Tuesday, February 14, 2012

Marriage Equality and History of Marriage: Some Catholic Resources



And, finally this morning, I want to make a brief mention of a valuable resource that Jim McCrea has brought to my attention: this is a lengthy scholarly document (written as a letter, but it's much more than that) that Fr. Stephen Schloesser, a Jesuit teaching history at Boston College, sent to Senator Marian Walsh of Massachusetts in 2004.  It's at Au Waipang's Yawning Bread website.



As the foreword for this posting notes, it's in three parts: 1) a lengthy letter Fr. Schloesser sent to Senator Walsh; 2) a lengthy post-script to the letter; and 3) a handout that Fr. Schloesser uses in classes in which he teaches the history of marriage.  These are dense and very valuable documents, and I won't go through them in a blow-by-blow way, because I know full well that readers of this blog don't need that sort of intrusive assistance on my part.

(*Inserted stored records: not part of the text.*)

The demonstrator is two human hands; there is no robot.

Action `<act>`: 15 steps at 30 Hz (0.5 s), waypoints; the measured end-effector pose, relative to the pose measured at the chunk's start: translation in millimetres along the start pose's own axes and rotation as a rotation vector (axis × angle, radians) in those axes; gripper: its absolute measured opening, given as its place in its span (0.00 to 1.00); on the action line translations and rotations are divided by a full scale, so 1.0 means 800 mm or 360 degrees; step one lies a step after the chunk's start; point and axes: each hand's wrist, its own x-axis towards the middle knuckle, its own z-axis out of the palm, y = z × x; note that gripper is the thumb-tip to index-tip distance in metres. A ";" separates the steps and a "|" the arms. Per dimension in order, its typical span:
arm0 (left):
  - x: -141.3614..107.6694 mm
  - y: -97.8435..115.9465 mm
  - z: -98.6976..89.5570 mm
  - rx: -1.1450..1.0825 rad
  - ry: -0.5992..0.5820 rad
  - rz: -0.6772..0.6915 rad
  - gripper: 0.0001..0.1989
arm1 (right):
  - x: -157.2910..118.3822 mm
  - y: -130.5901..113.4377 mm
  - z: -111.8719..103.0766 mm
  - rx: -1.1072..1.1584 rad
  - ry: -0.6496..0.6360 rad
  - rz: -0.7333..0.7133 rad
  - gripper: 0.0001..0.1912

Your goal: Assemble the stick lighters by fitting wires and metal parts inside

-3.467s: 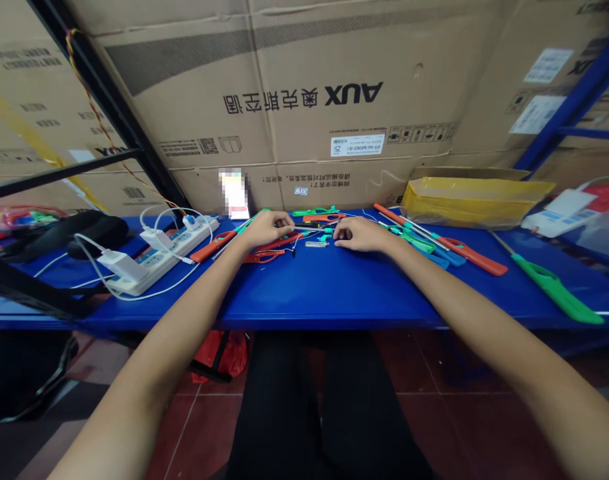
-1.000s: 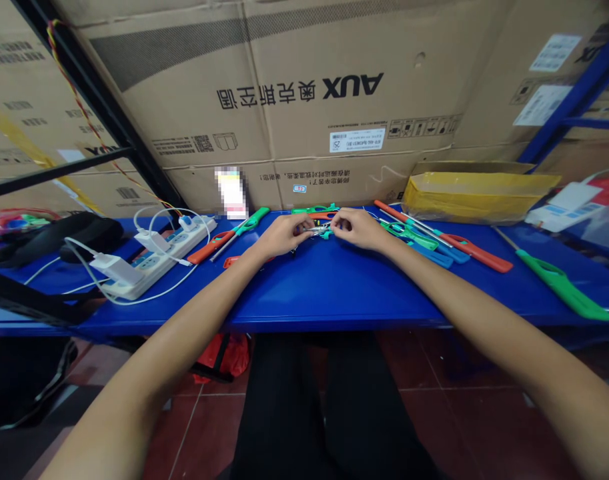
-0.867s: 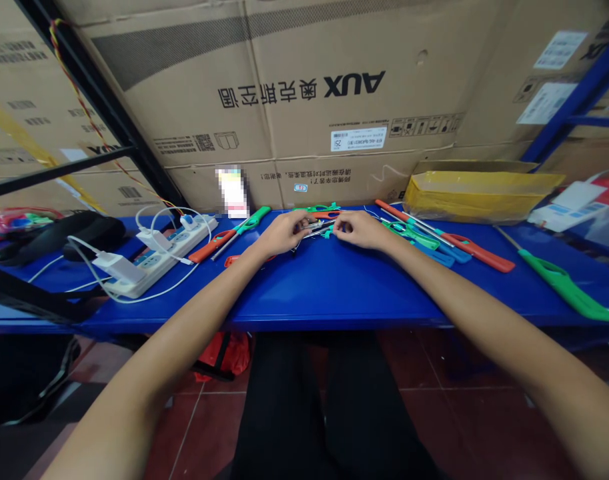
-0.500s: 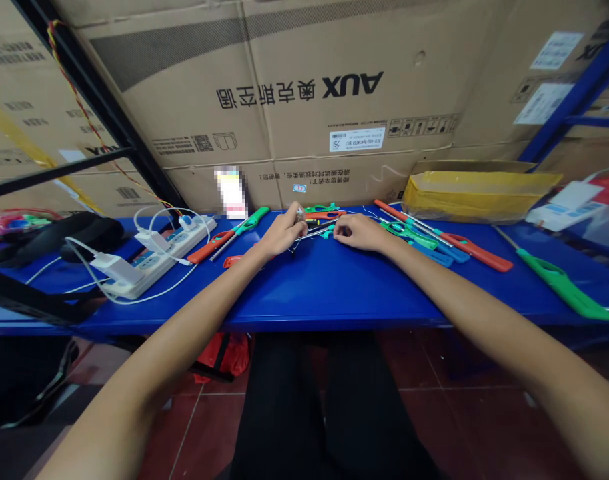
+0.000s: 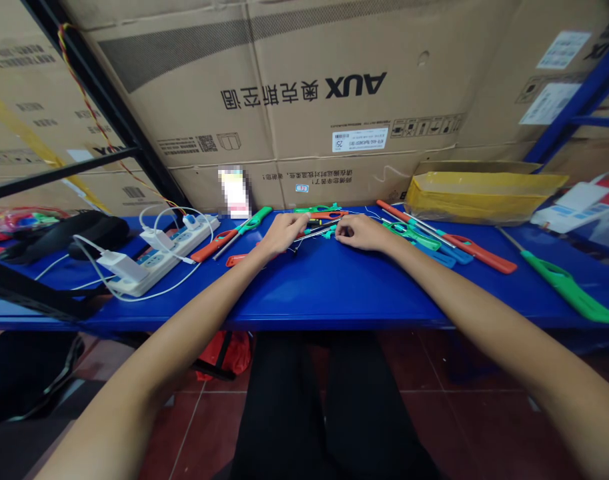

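Note:
My left hand point(image 5: 285, 233) is over loose lighter parts near the back of the blue table point(image 5: 304, 287), its fingers bent down with their tips hidden. To its right, my right hand point(image 5: 359, 232) curls its fingers into a pinch, and anything inside is too small to make out. Between the hands lie thin metal rods point(image 5: 317, 233) and a small teal-green piece point(image 5: 329, 232), close to my right fingertips. Just behind are an orange lighter part point(image 5: 329, 215) and a green lighter part point(image 5: 317, 208). A red-orange piece point(image 5: 234, 260) lies left of my left wrist.
Several long-necked lighters lie on the right, including an orange one point(image 5: 489, 257) and a green one point(image 5: 564, 287). Another orange-and-green lighter point(image 5: 219, 243) is at left, beside a white power strip point(image 5: 159, 261) with cables. A yellow-taped box point(image 5: 484, 197) stands at back right.
My left hand has lowered and turned over; the small shiny thing at its fingertips is no longer visible. My right hand stays nearly in place. The view has shifted slightly.

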 end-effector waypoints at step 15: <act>-0.001 0.001 -0.005 -0.0404 0.0004 -0.0003 0.16 | -0.001 -0.001 0.000 0.0038 0.0016 0.0001 0.08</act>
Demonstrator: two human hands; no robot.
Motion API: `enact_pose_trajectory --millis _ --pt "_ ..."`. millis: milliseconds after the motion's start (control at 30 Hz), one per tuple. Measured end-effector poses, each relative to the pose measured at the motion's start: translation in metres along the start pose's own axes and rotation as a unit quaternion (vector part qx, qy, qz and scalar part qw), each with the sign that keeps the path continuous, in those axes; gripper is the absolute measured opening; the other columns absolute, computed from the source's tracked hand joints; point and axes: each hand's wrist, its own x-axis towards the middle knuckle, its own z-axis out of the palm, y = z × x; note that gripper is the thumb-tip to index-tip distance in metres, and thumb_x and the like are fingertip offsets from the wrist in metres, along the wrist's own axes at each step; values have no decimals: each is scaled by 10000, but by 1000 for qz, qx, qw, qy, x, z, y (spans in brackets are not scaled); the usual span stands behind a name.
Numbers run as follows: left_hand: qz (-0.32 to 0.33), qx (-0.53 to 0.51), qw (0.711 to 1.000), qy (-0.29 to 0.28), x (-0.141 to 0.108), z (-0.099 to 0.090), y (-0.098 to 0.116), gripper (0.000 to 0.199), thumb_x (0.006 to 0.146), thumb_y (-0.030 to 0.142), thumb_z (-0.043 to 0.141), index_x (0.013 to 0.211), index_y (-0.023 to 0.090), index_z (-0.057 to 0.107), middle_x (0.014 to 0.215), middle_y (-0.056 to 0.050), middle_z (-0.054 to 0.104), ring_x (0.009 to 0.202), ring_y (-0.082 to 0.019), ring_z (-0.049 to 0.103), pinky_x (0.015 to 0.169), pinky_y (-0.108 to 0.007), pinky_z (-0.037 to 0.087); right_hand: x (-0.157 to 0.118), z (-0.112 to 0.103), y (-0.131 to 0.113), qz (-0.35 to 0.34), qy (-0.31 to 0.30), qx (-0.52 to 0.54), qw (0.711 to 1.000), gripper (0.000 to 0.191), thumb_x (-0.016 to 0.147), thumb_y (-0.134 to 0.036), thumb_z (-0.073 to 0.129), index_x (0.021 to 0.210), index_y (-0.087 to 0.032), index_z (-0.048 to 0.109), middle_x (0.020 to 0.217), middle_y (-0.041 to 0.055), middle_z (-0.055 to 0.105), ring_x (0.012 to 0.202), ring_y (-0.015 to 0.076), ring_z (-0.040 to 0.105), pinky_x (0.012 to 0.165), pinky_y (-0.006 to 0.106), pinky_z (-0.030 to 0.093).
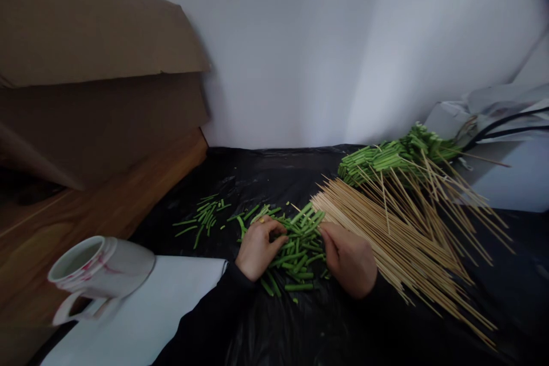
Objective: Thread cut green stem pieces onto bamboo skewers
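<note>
Head view suggests some work is already done: skewered green stems point(375, 163) lie stacked at back right. Many bare bamboo skewers point(355, 214) and loose stem pieces point(297, 250) are left. These pieces, short and bright green, are heaped on black plastic point(266, 164) between the left hand point(259, 243), half curled, and the right hand point(351, 257), pinched; what each holds, I cannot tell.
</note>
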Motion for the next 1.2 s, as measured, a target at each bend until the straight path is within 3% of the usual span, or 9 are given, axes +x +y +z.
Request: enact_pose_trajectory --millis 233,400,533,667,733,833,933,1033,1200 --pt "32 91 995 -22 1 -2 -5 21 781 179 656 773 194 670 804 -42 648 822 -217 583 784 -338 417 0 1 1 -1 18 -10 1000 295 949 -198 367 771 -183 602 666 8 597 605 126 560 592 265 303" --pt "47 126 991 -22 2 -5 -7 123 850 157 562 862 186 681 875 -61 668 878 -219 599 835 -352 436 0 1 0 3 11 -5 1000 310 954 -202 362 750 -180 595 665 10 593 605 121 551 595 257 302" --pt "14 58 998 21 5 -9 -5 199 867 192 543 976 195 710 938 -69 683 897 -217 611 848 -355 441 -1 3 0 0 13 4 1000 297 955 -192 356 793 -179 605 689 13 602 638 124 564 615 250 314" --pt "-51 -105 991 68 9 -14 -6 199 844 233 583 948 181 744 894 -69 678 839 -194 605 806 -324 450 -3 3 -2 -6 10 5 1000 297 958 -194 358 777 -185 593 660 6 583 617 125 549 607 254 313" --pt "-114 -256 958 54 10 -14 -7 187 813 267 640 929 169 748 840 -58 674 773 -162 596 745 -285 463 -4 4 -3 -11 12 5 1000 286 955 -188 363 786 -186 594 664 5 586 620 127 552 601 258 310" --pt "-220 -486 846 5 10 -13 -7 233 742 285 741 923 139 737 750 -37 652 666 -103 572 646 -213 471 -5 5 -4 -19 7 7 1000 265 950 -176 370 821 -187 601 693 6 605 634 129 563 599 261 308" --pt "-276 -593 757 -17 10 -13 -5 251 703 198 783 927 100 725 705 -35 635 631 -76 566 613 -171 480 -7 7 -6 -22 -2 7 1000 263 950 -176 369 817 -188 594 707 9 612 647 131 566 601 264 306" --pt "-295 -618 728 -14 11 -13 -1 202 738 132 747 932 82 716 700 -45 635 626 -73 574 597 -160 493 -8 9 -8 -21 -20 13 1000 273 950 -178 363 778 -191 574 678 3 594 639 130 563 602 265 304" --pt "-287 -625 725 -22 10 -12 3 167 758 113 724 922 81 716 703 -44 634 637 -78 578 595 -162 503 -10 11 -10 -16 -47 21 999 262 945 -177 366 799 -191 584 697 4 603 661 133 579 606 268 305"
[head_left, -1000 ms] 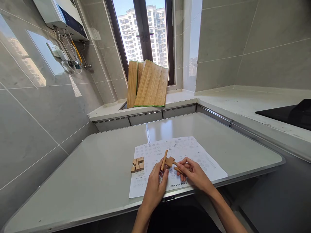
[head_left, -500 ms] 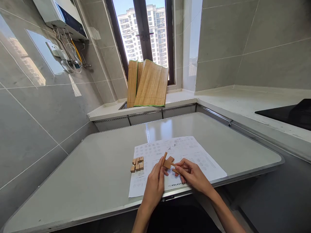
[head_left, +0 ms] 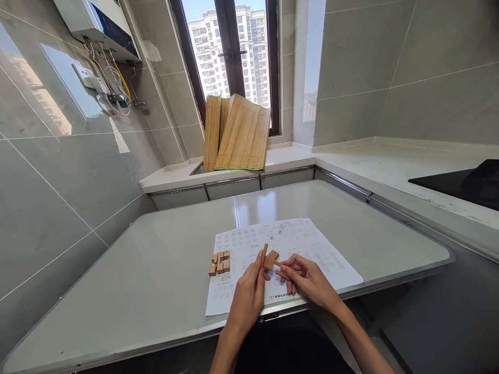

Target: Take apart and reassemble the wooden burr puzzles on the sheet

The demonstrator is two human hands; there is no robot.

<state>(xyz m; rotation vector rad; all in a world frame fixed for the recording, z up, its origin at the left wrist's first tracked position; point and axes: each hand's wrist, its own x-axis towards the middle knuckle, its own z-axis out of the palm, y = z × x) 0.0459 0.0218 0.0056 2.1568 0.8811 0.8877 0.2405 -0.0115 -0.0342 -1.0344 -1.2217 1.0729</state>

But to indicate what they have to offer, two excerpts (boldface in original): 

"3,000 years of History": Maybe the most frustrating thing I have heard in the recent debate is this claim that has become a mantra: that we are in the process of changing some allegedly unchanging 3,000-year-old institution called "marriage." Of course, the decision to grant marriage licenses would be a "change" in marriage practice - but "marriage," whatever that is, is always in the process of being changed. To pretend that its alteration is somehow a rupture in what is otherwise a three-thousand year continuity is just silly.

And: 

In any case, the idea of marriage as "one man and one woman" is a true rupture and innovation in the tradition. The tradition in nearly every major ancient culture - at least, for those players who had power and thus for those whose marriages we have written records of -  has been polygyny: one male who owns several (or many) females.

As the state of Washington legalizes same-sex marriage and as the senate of New Jersey passes a marriage equality bill, these are resources we need in order to keep the discussion of marriage, civil rights, and the moral arc of history reality-grounded in a nation in which too many citizens appear to imagine that simply shouting that their religious tribe is and always has been against homosexuality and same-sex marriage should suffice as a bona fide contribution to the public discussion.

We need these resources to keep us reality-grounded when many of us in the Catholic community will be likely to keep hearing "contributions" like the following even at our centrist and intellectually respectable blog sites, as marriage equality becomes the norm in one nation (and state) after another:

Let me spell it out. We are living under an oppressive regime. The President of the United States turned metaphorical fire hoses on the entire pro-life contingent just as we were gathering in huge numbers (completely unacknowledged by the left-wing mainstream or religious press) to protest an unjust law that was imposed on all 50 states 39 years ago, under juridical reasoning that even the law’s proponents concede to be pure nonsense. 
Not only did the President rescind the first amendment to the Bill of Rights, but when that too was protested, he bargained back a little tiny bit of religious liberty, in a mocking, shellgame sort of way that was fully endorsed by both NARAL and PP. As if it’s not paying for it if you had your fingers crossed the whole time. 
(Meanwhile the mind control sideshow continues, as entire states of citizens are ordered to think of homosexual lovers as spouses.)

I once had a lengthy discussion with this reader, Kathy, at the Commonweal blog, which ended when I realized she was playing a game designed simply to entrap me rhetorically, and that she wasn't in the least interested in a serious discussion of the issues, and had no intent whatsoever to respect me and what I said.  In that discussion, she stated that she has a gay brother from whom she's estranged, because he finds her unbending "Catholic" approach to him and his life harmful.

When the conversation self-destructed, I told Kathy (in public, on the blog: I'm reporting a dialogue that is publicly accessible and not revealing private conversations between us) that if she's serious about mending her relationship with her brother, she might for starters ditch the term "homosexual' and start talking about her gay brother and gay people.  Not homosexuals.  Since a large number of us who are gay have long since asked people to shift from the clinically and reductionistic term "homosexual" (which was imposed on us by researchers and implies we're only about sexuality) to the term "gay."

You can see from this latest salvo just how far that suggestion of mine went with Kathy and her concern to build a productive relationship with her gay brother.  And so, as I say, we need sane and reality-based resources like those offered by Fr. Schloesser for these discussions in the Catholic context, because some of us don't intend to be sane or reality-based.

Or catholic and inclusive in our approach.  Or even nice.  Not even to members of our own families.